I want to make sure this is clear. You’re saying that networks don’t assign tv games and networks based on tv contracts they signed with the individual conferences?
Because they do. And Iowa State and Oklahoma State absolutely do benefit from the perceived value brought to the conference by its brand name teams
As far as that one game, would it still have been at 2:30? World it still have been on tier one fox?
No, I'm saying ISU or Oklahoma State aren't guaranteed a certain number of ABC/Fox games or 2:30 kickoffs as being part of the Big 12. I'm not aware of anything that says ISU can't have every game on FS1, ESPN2, etc.
I'm saying if they are good and are anticipated to draw viewers they will get those spots, and that's what happened. Likewise Purdue, Vandy, Oregon State, and BC DON"T get those types of spots regardless of their conference prestige, or who is at the top of their conference.

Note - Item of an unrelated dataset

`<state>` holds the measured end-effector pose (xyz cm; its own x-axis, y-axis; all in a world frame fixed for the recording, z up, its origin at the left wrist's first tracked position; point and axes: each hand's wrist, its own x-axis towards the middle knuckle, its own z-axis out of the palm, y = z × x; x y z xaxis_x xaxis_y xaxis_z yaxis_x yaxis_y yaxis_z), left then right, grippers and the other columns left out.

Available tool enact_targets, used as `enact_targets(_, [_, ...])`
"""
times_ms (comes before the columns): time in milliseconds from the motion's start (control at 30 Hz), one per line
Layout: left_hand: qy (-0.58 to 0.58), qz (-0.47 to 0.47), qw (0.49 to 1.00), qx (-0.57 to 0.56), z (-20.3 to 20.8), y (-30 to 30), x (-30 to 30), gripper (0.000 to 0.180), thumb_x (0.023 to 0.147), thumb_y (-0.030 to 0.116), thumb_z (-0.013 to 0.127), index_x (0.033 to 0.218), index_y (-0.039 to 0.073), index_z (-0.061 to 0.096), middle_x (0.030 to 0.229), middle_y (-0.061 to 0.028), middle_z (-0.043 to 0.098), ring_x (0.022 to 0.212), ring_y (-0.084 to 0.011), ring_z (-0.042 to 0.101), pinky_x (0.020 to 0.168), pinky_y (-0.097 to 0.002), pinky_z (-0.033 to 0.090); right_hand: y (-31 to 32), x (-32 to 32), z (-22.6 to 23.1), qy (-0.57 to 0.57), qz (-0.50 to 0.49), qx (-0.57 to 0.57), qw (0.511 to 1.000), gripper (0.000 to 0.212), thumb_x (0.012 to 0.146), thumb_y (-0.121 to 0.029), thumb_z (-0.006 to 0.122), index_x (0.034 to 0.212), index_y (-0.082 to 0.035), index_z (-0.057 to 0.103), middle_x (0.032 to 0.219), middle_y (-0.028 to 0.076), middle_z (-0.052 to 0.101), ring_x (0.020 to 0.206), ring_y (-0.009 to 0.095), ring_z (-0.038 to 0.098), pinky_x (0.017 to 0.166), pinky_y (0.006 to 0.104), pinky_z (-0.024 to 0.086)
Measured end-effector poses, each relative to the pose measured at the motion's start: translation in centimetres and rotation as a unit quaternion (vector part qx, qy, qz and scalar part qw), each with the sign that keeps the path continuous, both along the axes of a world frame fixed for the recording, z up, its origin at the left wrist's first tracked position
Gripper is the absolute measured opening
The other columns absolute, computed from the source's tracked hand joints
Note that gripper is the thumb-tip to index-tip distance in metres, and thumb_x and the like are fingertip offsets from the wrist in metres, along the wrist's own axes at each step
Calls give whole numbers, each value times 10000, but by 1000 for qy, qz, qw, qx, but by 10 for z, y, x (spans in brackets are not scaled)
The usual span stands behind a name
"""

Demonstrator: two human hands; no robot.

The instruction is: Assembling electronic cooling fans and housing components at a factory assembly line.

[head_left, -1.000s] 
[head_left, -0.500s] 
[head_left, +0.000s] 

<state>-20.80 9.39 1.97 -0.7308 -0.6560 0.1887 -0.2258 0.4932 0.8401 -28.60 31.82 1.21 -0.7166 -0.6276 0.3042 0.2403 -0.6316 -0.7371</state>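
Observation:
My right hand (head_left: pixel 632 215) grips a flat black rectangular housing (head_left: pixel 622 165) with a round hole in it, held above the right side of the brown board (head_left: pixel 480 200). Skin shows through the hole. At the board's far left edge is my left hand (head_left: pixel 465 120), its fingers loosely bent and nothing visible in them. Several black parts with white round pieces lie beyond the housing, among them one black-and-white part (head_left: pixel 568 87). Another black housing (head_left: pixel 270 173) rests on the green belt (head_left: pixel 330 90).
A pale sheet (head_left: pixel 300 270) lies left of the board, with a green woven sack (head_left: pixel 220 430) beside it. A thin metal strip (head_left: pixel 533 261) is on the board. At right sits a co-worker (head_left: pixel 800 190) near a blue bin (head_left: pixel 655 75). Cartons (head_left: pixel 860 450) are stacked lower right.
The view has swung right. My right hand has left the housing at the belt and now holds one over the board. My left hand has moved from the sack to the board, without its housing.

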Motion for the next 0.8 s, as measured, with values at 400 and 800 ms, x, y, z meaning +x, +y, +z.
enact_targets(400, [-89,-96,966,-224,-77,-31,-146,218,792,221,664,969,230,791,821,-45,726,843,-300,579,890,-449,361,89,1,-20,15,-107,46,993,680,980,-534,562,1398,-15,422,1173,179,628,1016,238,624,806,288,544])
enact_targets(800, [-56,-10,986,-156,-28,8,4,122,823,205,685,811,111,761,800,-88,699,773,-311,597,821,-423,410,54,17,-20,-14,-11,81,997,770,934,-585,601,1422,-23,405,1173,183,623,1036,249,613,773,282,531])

Cincy, Coastal, and BYU got some good slots last year. Better slots than Ole Miss, Miss St., Illinois, Syracuse, GT, Vandy, Rutgers, Maryland, Cal, Oregon St., Washington St, BC, Purdue, on and on. If the "conference prestige" and the members at the top of the conference drive viewership at the level you seem to think it does, this simply would never happen. Not only would that not happen, you wouldn't have such a drastic spread of viewership across a single conference.

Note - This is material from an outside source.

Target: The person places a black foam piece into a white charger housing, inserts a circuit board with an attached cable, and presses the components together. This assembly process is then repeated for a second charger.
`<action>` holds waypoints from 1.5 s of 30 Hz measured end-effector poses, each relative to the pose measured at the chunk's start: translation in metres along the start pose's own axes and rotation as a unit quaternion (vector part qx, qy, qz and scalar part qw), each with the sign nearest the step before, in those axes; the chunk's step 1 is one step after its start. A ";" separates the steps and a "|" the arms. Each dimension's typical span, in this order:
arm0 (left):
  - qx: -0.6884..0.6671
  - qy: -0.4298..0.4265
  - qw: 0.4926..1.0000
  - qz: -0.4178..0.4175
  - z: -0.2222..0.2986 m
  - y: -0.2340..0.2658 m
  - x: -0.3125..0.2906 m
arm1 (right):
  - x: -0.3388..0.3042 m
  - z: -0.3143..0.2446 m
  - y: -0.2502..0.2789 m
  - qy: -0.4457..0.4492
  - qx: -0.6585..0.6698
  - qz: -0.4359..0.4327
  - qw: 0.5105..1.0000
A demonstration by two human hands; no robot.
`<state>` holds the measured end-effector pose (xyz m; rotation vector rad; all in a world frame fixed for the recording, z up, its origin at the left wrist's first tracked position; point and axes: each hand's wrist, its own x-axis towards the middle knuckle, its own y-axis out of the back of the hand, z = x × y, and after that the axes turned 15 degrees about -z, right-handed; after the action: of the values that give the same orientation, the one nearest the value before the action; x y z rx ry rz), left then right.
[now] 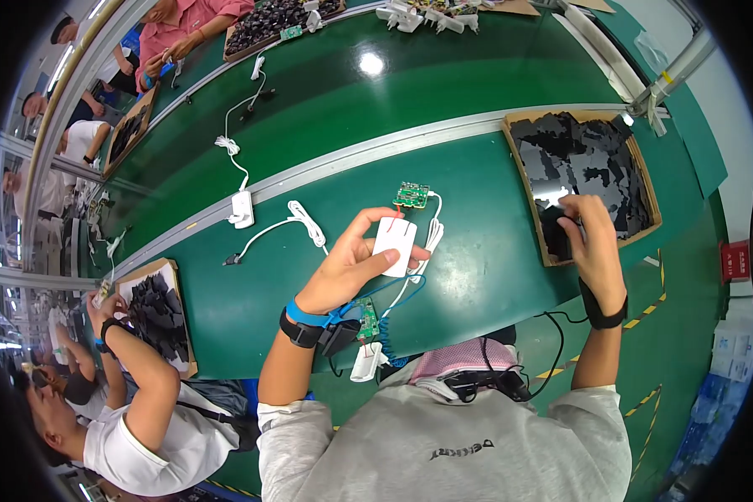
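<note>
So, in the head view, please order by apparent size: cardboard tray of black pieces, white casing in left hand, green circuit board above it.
1. cardboard tray
2. white casing
3. green circuit board

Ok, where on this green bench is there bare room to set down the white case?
Bare green table lies between the left hand and the cardboard tray that the right hand reaches into. Left of the hand, the white cable crowds it.
</note>
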<state>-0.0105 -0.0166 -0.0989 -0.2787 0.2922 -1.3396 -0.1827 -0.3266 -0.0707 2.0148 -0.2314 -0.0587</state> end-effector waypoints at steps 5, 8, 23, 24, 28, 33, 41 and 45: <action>0.008 -0.004 1.000 -0.014 0.001 -0.003 0.000 | 0.010 -0.051 -0.007 0.201 0.023 0.113 0.973; -0.034 0.003 0.999 -0.020 0.005 -0.009 0.002 | 0.019 -0.081 -0.028 0.303 0.024 0.119 0.945; 0.022 -0.043 0.997 0.068 -0.009 -0.009 0.014 | 0.051 -0.098 -0.064 0.124 0.353 -0.096 0.922; 0.026 -0.043 0.997 0.063 -0.009 -0.009 0.015 | 0.051 -0.100 -0.065 0.124 0.353 -0.096 0.922; 0.027 -0.062 0.997 0.028 -0.012 -0.009 0.019 | 0.054 -0.104 -0.065 0.119 0.417 -0.057 0.899; 0.003 -0.047 0.999 0.019 -0.012 -0.006 0.020 | 0.065 -0.102 -0.066 0.209 0.254 -0.059 0.942; 0.049 -0.053 0.996 0.056 -0.013 -0.004 0.023 | 0.070 -0.106 -0.077 0.256 0.179 0.022 0.950; 0.103 -0.051 0.992 0.047 -0.009 -0.003 0.022 | 0.072 -0.104 -0.079 0.248 0.205 -0.002 0.947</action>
<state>-0.0119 -0.0392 -0.1069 -0.1581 0.0793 -1.2473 -0.0868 -0.2144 -0.0906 2.3643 0.0919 0.5293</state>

Viewership and the placement of teams in the slots suggests VERY strongly that the merit of the teams themselves - on the field quality, local/regional interest, national interest absolutely dwarfs what viewership can be attributed to "conference prestige" or the bump a team gets simply for being in this or that Blue Bloods conference.

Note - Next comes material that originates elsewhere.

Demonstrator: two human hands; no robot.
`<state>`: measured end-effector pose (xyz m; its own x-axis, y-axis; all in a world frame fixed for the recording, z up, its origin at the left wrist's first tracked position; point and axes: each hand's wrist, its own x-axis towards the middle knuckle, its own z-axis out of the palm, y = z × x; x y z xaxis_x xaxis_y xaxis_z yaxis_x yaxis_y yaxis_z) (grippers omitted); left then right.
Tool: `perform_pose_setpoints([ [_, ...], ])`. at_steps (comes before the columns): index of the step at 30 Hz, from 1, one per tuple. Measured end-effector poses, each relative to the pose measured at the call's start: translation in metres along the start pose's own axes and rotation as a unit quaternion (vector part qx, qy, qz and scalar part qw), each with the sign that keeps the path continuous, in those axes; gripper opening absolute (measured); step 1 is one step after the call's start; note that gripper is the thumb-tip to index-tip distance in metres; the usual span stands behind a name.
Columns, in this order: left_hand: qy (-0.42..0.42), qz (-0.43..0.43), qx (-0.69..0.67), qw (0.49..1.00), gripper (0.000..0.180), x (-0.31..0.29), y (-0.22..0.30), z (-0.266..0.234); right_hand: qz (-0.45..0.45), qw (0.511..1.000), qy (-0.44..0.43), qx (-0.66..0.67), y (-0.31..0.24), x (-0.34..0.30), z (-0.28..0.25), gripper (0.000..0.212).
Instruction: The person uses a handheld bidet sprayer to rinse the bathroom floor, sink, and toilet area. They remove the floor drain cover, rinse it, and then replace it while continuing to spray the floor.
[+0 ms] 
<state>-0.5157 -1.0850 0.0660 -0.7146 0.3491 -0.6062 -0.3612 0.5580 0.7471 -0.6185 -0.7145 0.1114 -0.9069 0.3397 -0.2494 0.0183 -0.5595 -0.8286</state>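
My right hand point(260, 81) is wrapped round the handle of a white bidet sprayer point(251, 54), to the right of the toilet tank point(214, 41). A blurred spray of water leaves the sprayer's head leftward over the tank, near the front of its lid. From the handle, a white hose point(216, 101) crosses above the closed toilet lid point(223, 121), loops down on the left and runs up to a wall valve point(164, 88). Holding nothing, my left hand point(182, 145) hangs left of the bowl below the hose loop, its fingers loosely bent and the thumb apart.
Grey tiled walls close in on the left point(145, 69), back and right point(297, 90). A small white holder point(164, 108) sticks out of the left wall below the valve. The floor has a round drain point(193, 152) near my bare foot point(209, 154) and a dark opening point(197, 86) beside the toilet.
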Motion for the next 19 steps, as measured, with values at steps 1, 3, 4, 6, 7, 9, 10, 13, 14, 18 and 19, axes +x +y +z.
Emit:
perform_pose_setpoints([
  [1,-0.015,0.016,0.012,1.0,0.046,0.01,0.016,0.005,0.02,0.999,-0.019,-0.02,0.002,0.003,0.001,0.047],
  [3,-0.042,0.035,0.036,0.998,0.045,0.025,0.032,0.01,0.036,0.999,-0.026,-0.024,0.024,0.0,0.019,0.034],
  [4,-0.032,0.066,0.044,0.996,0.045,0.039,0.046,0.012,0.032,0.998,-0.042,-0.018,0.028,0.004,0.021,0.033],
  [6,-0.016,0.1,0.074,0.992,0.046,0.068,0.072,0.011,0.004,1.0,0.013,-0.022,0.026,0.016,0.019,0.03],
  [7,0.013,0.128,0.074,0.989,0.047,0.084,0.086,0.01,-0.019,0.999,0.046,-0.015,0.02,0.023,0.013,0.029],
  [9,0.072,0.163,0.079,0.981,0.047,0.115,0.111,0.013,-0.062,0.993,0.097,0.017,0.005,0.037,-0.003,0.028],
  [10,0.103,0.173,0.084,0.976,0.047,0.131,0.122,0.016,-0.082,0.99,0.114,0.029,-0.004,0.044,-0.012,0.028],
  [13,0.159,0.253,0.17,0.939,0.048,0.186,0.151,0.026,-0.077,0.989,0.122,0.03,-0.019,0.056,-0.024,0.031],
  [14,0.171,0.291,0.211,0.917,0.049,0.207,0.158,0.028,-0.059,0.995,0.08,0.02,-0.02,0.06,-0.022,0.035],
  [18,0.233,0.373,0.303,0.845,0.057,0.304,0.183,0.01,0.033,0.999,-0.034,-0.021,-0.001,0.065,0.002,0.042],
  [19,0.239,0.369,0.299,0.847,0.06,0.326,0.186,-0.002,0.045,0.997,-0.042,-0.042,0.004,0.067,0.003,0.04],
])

So again, what percentage of fans from ISU - Okie State were only watching because OU and UT were in the conference?
There is a huge difference in ISU-Okie St. benefiting from being in the same conference as OU and UT. Every team has some benefit from the top names in their conference. No one argues that. But you seem to be assigning a massive part of viewership to this. The numbers within a conference simply refute that.